Thwarting internet censors with Collage

By Jake Edge
September 1, 2010

Steganography is an ancient method of hiding a message in plain sight. In the digital age, steganography is often associated with hiding data inside of a binary file, typically using the low bits of an image or audio file in such a way that the message makes very little difference in the output. The Collage project looks to use steganography in conjunction with sites that host lots of user-generated content to provide a communication channel that resists censorship.

As the slides [PDF] and paper [PDF] from a recent presentation on Collage describe, there are increasing attempts to censor internet communications. It is not just repressive regimes that are guilty of such censorship either, as various democratic governments are trying—sometimes succeeding—to get into the game. Existing methods to route around things like the "great firewall of China" rely on using proxies (e.g. Tor) outside of the censorship wall. But, proxies are relatively easily identified and blocked. Worse yet, anyone attempting to use one of the proxies can be identified and punished.

By using sites that regular "law abiding" citizens use on a regular basis, Collage seeks to appear completely innocuous to the censoring devices. The specific example used is photo-sharing sites like Flickr. Many people legitimately browse the photos there, so it will be difficult to determine that a particular user may be browsing for photos that contain a steganographic message. In addition, the sheer number of photos stored on the site make it difficult for the censors to catalog those that may contain a hidden message.

It is, essentially, a form of "security through obscurity", but one that can offer a level of deniability if used properly. If a censored user frequently visited Flickr for photo uploading and browsing, and only infrequently used it to pass messages, it would be difficult to detect by anything other than a targeted monitoring of that user's traffic. Unlike proxies, there is no need for anyone to maintain an infrastructure of hosts to handle the traffic; Flickr, YouTube, and others are already doing so.

The basic idea is that a simple message is encrypted (using some key agreed upon separately), then broken into pieces, with erasure coding added so that the entire message can be re-assembled from just a subset of the pieces. Those chunks then get steganographically inserted into multiple photos, which are uploaded to a photo-sharing site.

The project also used a text steganography technique to hide messages in the text of comments on blogs, YouTube, Twitter, and so on. In either case, the presence of steganography is likely to be detectable if the censoring agency tries. But with proper encryption, the actual message text will not be recoverable. The paper also discusses the use of watermarking to hide information that may be more easily detected but is hard to remove without disrupting the containing photo or file.

In order for a message to reach its recipient, though, there needs to be some way for them to know which of the billions of photos at Flickr actually contain bits of interest. In addition, the downloads made by the user must appear to be "normal" tasks that a Flickr user might perform. The paper outlines a rather elaborate protocol that could be used to map messages to "deniable tasks" that the recipient must perform. It's a tricky problem as is acknowledged in the paper:

The challenge, of course, is finding sets of tasks that are deniable, yet focused enough to allow a user to retrieve content in a reasonable amount of time.

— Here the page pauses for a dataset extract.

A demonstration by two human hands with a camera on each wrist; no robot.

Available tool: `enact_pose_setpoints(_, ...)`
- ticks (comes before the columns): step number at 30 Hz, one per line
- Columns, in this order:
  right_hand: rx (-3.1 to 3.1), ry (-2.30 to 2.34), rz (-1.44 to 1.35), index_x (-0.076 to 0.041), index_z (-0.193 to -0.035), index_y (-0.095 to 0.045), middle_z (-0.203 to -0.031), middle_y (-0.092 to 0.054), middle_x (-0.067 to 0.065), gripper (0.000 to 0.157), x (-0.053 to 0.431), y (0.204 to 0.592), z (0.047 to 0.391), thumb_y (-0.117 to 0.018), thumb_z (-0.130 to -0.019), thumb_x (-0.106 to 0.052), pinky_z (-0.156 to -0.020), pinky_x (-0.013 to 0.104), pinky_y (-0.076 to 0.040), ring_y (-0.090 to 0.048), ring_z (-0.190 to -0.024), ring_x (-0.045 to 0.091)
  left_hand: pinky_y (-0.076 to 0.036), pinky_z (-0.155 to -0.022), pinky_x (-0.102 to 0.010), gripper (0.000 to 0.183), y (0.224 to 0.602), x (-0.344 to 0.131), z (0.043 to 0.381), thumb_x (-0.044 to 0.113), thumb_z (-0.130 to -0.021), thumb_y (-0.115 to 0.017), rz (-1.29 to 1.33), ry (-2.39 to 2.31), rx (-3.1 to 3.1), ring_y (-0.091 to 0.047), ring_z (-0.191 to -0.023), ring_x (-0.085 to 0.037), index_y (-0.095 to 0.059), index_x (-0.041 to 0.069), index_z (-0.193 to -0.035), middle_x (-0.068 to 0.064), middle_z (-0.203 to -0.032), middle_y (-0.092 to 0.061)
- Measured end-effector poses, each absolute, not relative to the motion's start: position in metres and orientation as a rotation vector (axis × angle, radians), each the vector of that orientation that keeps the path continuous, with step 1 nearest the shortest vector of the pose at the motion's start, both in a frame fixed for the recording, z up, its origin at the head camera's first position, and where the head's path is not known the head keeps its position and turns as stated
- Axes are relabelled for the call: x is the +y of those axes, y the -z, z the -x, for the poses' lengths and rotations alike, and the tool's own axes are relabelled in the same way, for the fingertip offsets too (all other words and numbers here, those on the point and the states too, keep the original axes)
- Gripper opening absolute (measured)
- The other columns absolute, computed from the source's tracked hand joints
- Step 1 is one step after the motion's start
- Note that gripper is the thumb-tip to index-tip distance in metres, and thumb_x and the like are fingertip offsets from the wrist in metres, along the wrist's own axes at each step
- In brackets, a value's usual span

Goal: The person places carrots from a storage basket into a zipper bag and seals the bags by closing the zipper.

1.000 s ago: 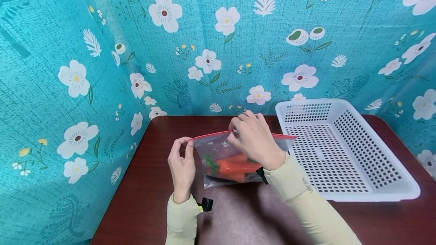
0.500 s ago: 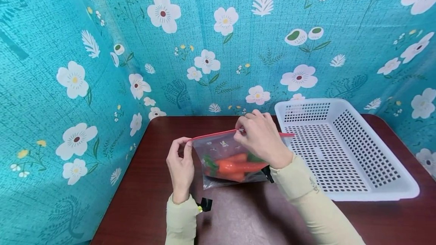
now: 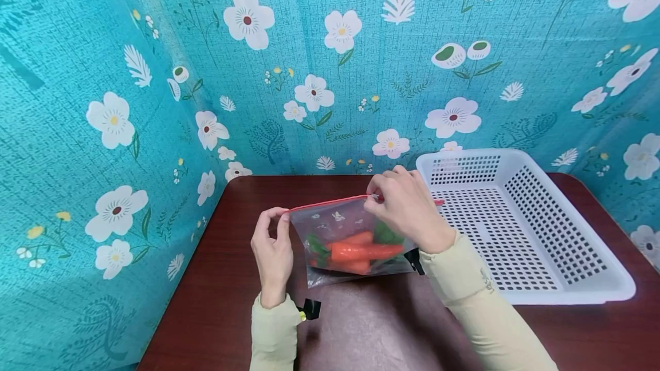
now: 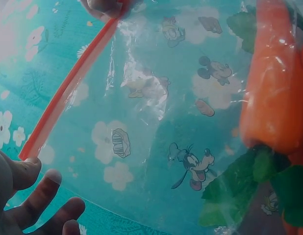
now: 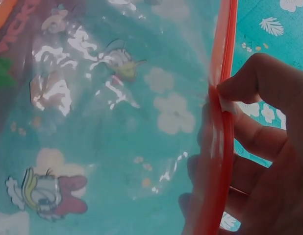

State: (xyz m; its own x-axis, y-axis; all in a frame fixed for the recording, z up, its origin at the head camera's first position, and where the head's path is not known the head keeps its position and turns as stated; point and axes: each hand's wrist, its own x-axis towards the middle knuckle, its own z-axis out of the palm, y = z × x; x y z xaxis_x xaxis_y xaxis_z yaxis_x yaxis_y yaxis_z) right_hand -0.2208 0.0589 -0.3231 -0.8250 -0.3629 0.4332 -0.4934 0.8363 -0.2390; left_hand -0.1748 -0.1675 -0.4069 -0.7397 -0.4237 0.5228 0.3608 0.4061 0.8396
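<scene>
A clear zip bag point(image 3: 319, 223) with a red zip strip point(image 3: 330, 202) hangs between both hands above the table. Inside it lie orange carrots point(image 3: 350, 252) with green tops; cartoon figures are printed on the plastic. My left hand point(image 3: 273, 253) pinches the bag's upper left corner between thumb and finger. At the right part of the strip, my right hand point(image 3: 404, 205) pinches a small white slider point(image 5: 226, 105), with the other fingers behind the plastic in the right wrist view. This hand hides part of the strip and the bag's right side in the head view.
A white perforated plastic basket point(image 3: 623, 286) stands on the right of the dark red-brown table point(image 3: 206, 314), just beyond the bag's right end. Behind the table hangs a turquoise flowered cloth point(image 3: 340, 102), which continues along the left side.
My right hand has slid to the right along the red strip, uncovering more of the bag and the carrots' green tops. The left hand has stayed almost still at its corner.
</scene>
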Motion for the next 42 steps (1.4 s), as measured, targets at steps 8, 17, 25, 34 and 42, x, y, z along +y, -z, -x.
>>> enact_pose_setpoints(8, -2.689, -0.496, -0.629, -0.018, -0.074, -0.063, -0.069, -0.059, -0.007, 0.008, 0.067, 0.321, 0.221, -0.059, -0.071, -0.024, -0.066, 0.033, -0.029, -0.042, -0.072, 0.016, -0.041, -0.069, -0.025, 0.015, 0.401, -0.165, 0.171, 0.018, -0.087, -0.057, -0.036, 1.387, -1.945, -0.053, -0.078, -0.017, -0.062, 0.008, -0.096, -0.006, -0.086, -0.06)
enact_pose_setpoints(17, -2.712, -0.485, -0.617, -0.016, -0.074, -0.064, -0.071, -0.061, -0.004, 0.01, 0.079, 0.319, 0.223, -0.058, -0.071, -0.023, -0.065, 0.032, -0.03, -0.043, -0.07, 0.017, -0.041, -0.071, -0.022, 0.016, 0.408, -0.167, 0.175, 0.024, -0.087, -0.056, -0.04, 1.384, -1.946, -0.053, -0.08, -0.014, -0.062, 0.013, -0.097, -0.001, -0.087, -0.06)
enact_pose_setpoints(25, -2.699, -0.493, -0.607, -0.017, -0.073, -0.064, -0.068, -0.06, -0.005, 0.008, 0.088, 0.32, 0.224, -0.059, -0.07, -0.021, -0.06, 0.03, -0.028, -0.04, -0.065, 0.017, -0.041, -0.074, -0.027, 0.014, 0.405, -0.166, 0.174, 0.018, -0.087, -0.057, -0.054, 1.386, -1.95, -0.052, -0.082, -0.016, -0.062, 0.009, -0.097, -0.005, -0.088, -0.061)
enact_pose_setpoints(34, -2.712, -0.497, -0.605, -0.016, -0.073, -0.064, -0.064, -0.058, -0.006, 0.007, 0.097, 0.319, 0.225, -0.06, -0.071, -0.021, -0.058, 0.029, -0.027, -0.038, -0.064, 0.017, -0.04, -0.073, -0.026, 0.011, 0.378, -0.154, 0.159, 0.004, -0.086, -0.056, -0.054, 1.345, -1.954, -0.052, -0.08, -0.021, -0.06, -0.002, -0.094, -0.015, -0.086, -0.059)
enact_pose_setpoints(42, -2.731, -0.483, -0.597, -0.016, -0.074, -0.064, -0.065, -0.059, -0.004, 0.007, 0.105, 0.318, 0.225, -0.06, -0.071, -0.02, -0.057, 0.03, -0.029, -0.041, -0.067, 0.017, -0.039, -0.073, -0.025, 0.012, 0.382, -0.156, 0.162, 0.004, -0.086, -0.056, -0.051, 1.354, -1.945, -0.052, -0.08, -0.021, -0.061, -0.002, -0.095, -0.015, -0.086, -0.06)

It is a clever technique, but there are, of course, some pitfalls. The complexity will make it challenging to use, and automated retrievals may be difficult to do in a non-suspicious manner. It could also end up pointing a finger at "innocent" users of a site like Flickr, who unwittingly just happen to perform the task associated with a Collage message. The paper notes that risk, but also points out that "organizations can already implicate users with little evidence".

Essentially Collage is a proof-of-concept that uses off-the-shelf free software to handle the encryption, encoding, and steganography pieces. So far, the code for a demonstration client, which downloads a message that the project stored in Flickr, is available. The web site does not specifically mention further code releases, but one hopes the code for the sending side will also become available. There are also some performance measurements in the paper that show "acceptable" overhead for sending small, textual messages.

The complexity is daunting, but for those who really need to communicate in a largely deniable fashion, the Collage technique certainly has some appeal. It doesn't suffer from some of the obvious "red flags" that arise when using Tor or normal encrypted traffic (e.g. SSL/TLS, ssh, GPG), which may make it disappear into the noise of normal network traffic. Collage, or something like it, may find a place in the toolkit of those trying to evade internet censorship.

Index entries for this article
Security	Encryption
Security	Privacy

Thwarting internet censors with Collage

Posted Sep 6, 2010 13:24 UTC (Mon) by ortalo (guest, #4654) [Link]

What about using covert channels instead of steganography to evade such censorship? I wonder which technique is more vulnerable to detection (both have been well studied in the litterature).

To illustrate the covert channel idea: if a black and white picture is stored, this a "0", if that's a colour picture, then it's a "1".
Of course, practical implementations should try to improve the bandwitdh, possibly with more image types or other types of shared resources: for example (landscape, portrait, fish, animal) mapping to (00,01,10,11).

Interesting but limited in use

Posted Sep 9, 2010 8:46 UTC (Thu) by renox (guest, #23785) [Link]

IHMO the main weakness of steganography is that it's (currently) restricted to man to man communications i.e you cannot browse a website with Collage.

Sure you can in theory ask someone to download a webpage for you and send you the result hidden using Collage also, but this doesn't seem very practical for 'day to day' usage.
It would be interesting to automate this..